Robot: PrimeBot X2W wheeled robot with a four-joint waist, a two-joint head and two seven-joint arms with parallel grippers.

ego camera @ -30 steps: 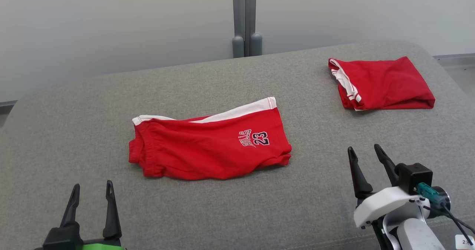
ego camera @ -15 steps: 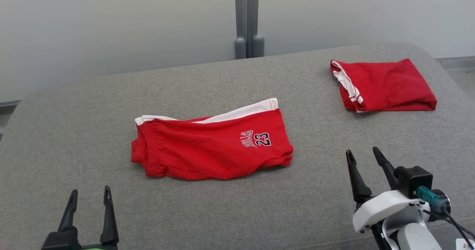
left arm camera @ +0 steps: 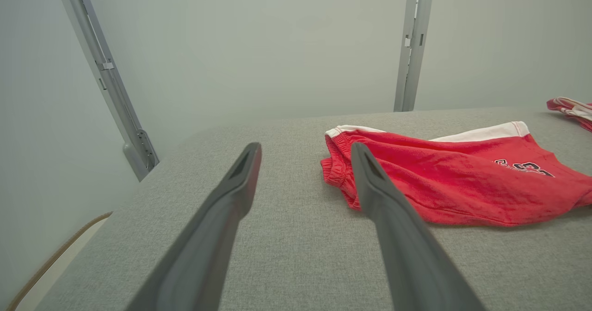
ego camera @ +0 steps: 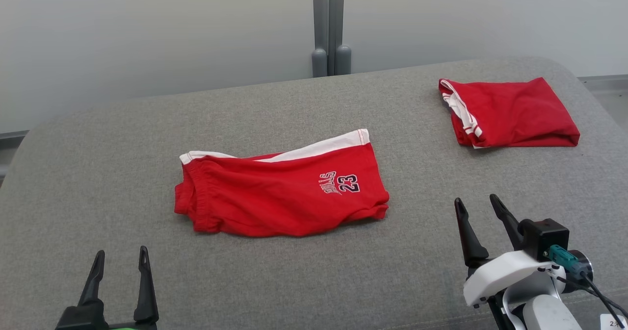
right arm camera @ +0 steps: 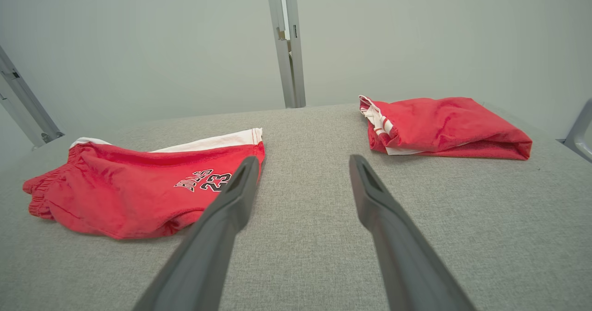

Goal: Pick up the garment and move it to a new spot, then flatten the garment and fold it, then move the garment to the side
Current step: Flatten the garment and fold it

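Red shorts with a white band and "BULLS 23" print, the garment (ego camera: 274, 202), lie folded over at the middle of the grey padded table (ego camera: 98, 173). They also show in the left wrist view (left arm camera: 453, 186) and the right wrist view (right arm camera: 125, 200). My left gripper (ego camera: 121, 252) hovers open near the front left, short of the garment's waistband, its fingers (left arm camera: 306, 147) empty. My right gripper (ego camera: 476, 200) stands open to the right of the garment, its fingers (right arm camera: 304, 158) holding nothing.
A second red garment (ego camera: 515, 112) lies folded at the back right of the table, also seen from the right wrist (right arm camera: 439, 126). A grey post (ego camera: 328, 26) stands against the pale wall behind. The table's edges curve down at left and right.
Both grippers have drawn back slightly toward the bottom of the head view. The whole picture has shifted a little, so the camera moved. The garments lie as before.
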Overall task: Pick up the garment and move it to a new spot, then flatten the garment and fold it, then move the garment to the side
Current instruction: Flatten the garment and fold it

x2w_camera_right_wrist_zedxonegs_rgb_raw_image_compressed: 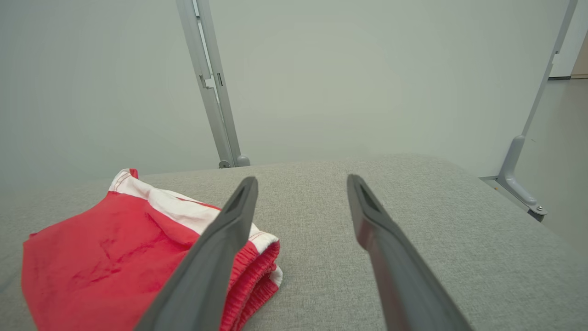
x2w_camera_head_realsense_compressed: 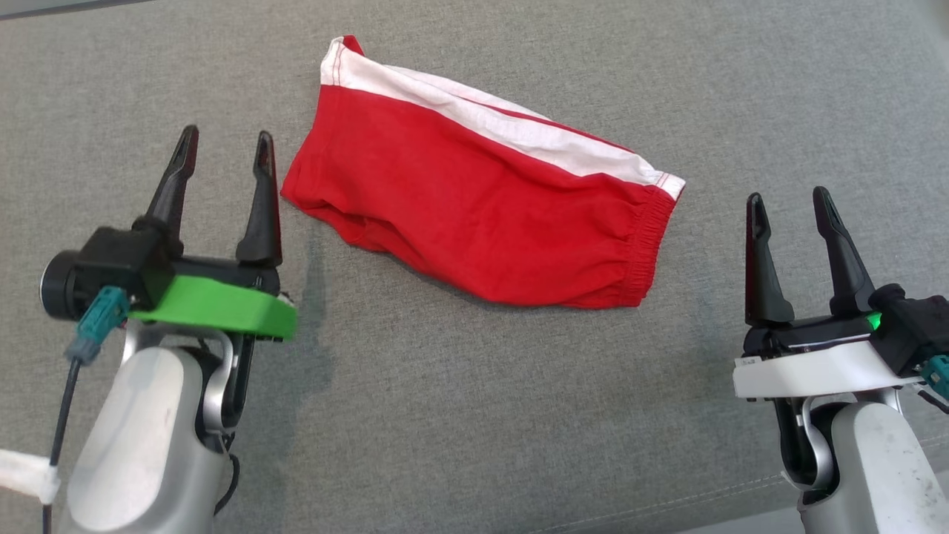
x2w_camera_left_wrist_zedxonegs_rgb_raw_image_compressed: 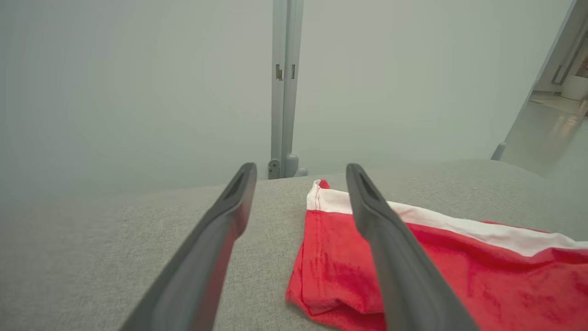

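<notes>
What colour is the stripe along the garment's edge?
White, on a red garment; the stripe shows best in the head view.

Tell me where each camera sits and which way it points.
Head view: on the head, looking down at the garment on the grey cushion; left gripper and right gripper, open, at the bottom corners.
Left wrist view: on the left wrist, along its fingers across the cushion to a wall and grey post; garment lower right.
Right wrist view: on the right wrist, along its fingers toward that wall; garment lower left.
All share the garment.
</notes>
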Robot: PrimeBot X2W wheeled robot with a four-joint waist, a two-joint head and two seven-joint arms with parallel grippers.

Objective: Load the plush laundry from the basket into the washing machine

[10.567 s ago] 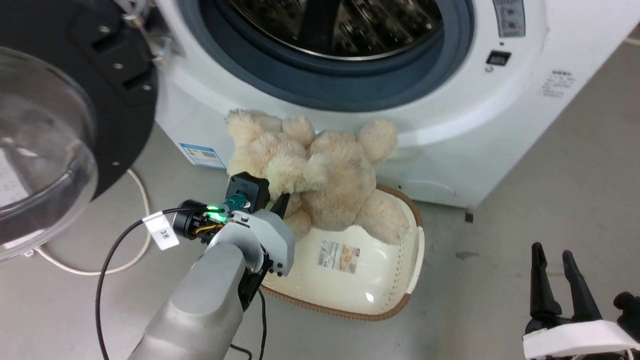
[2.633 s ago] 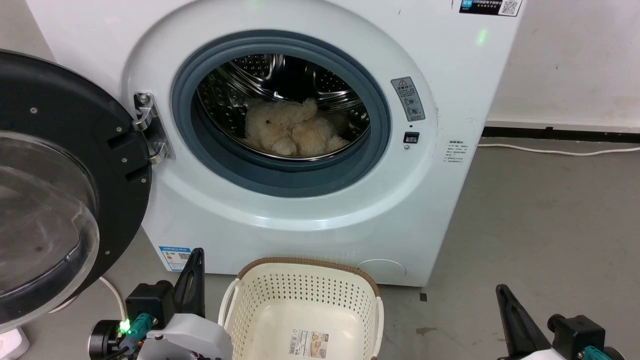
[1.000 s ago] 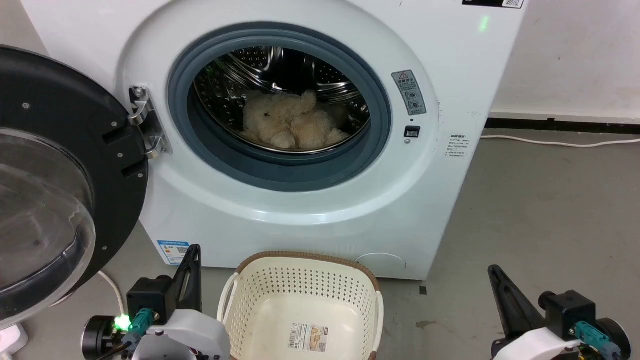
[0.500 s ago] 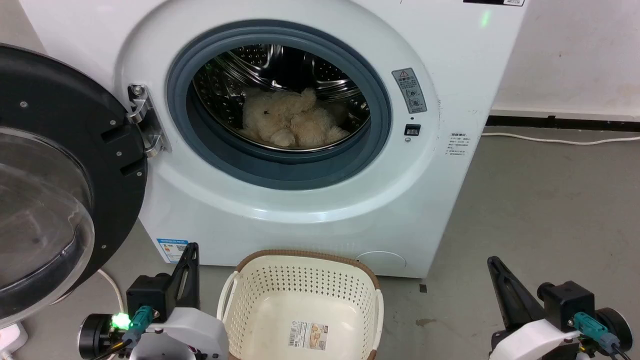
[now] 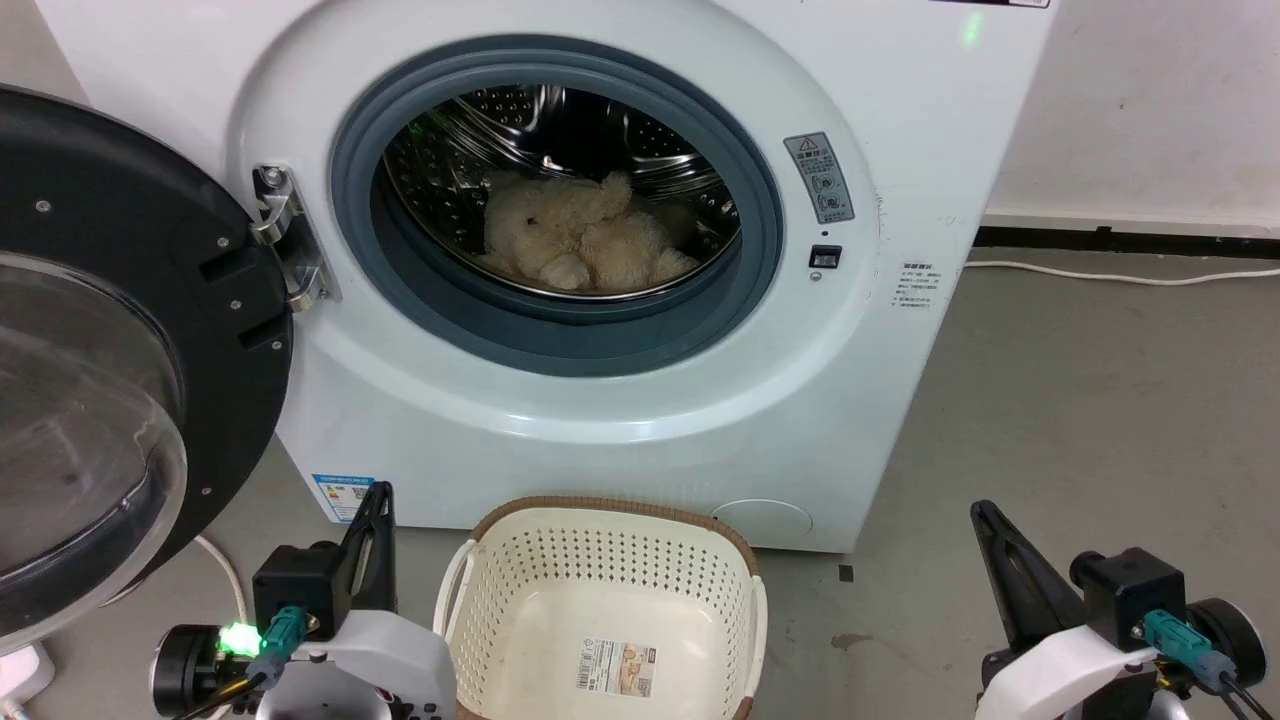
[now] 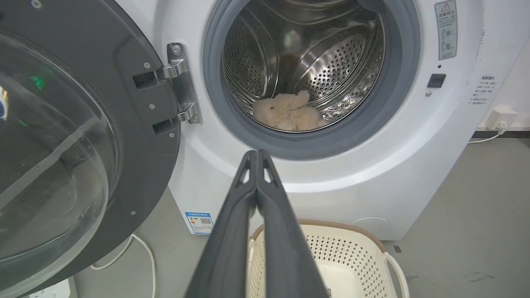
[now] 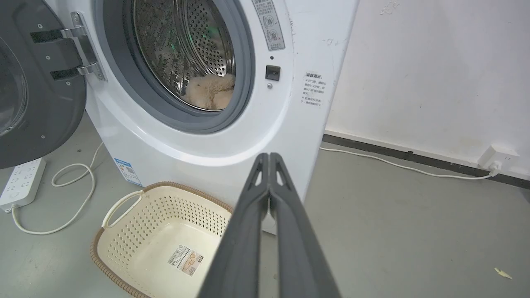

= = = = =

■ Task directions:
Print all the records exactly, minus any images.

■ Written solution:
Robot: PrimeBot X2W wheeled robot with a four-joint waist, a two-joint head and two seven-joint arms with parallel grippers.

ego camera @ -30 steps: 
ego camera @ -15 steps: 
left arm camera @ +0 steps: 
ego camera @ +0 steps: 
right arm camera @ +0 steps: 

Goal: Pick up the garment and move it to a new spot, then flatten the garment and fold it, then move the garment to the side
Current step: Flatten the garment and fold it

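Red shorts with a white band and "BULLS 23" print, the garment (ego camera: 274, 202), lie folded over at the middle of the grey padded table (ego camera: 98, 173). They also show in the left wrist view (left arm camera: 453, 186) and the right wrist view (right arm camera: 125, 200). My left gripper (ego camera: 121, 252) hovers open near the front left, short of the garment's waistband, its fingers (left arm camera: 306, 147) empty. My right gripper (ego camera: 476, 200) stands open to the right of the garment, its fingers (right arm camera: 304, 158) holding nothing.
A second red garment (ego camera: 515, 112) lies folded at the back right of the table, also seen from the right wrist (right arm camera: 439, 126). A grey post (ego camera: 328, 26) stands against the pale wall behind. The table's edges curve down at left and right.
Both grippers have drawn back slightly toward the bottom of the head view. The whole picture has shifted a little, so the camera moved. The garments lie as before.
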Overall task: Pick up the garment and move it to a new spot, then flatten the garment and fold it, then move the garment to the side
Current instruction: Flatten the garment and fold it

x2w_camera_right_wrist_zedxonegs_rgb_raw_image_compressed: 
x2w_camera_head_realsense_compressed: 
x2w_camera_left_wrist_zedxonegs_rgb_raw_image_compressed: 

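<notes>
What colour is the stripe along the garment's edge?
White, on a red garment; the stripe shows best in the head view.

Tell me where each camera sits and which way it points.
Head view: on the head, looking down at the garment on the grey cushion; left gripper and right gripper, open, at the bottom corners.
Left wrist view: on the left wrist, along its fingers across the cushion to a wall and grey post; garment lower right.
Right wrist view: on the right wrist, along its fingers toward that wall; garment lower left.
All share the garment.
</notes>
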Robot: PrimeBot X2W wheeled robot with a four-joint waist, a two-joint head and two seven-joint arms with parallel grippers.

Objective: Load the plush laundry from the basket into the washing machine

[10.567 s ago] 
[2.633 s ago] 
[1.000 s ago] 
[0.500 s ago] 
[now] 
[now] 
[now] 

This answer has been given in full.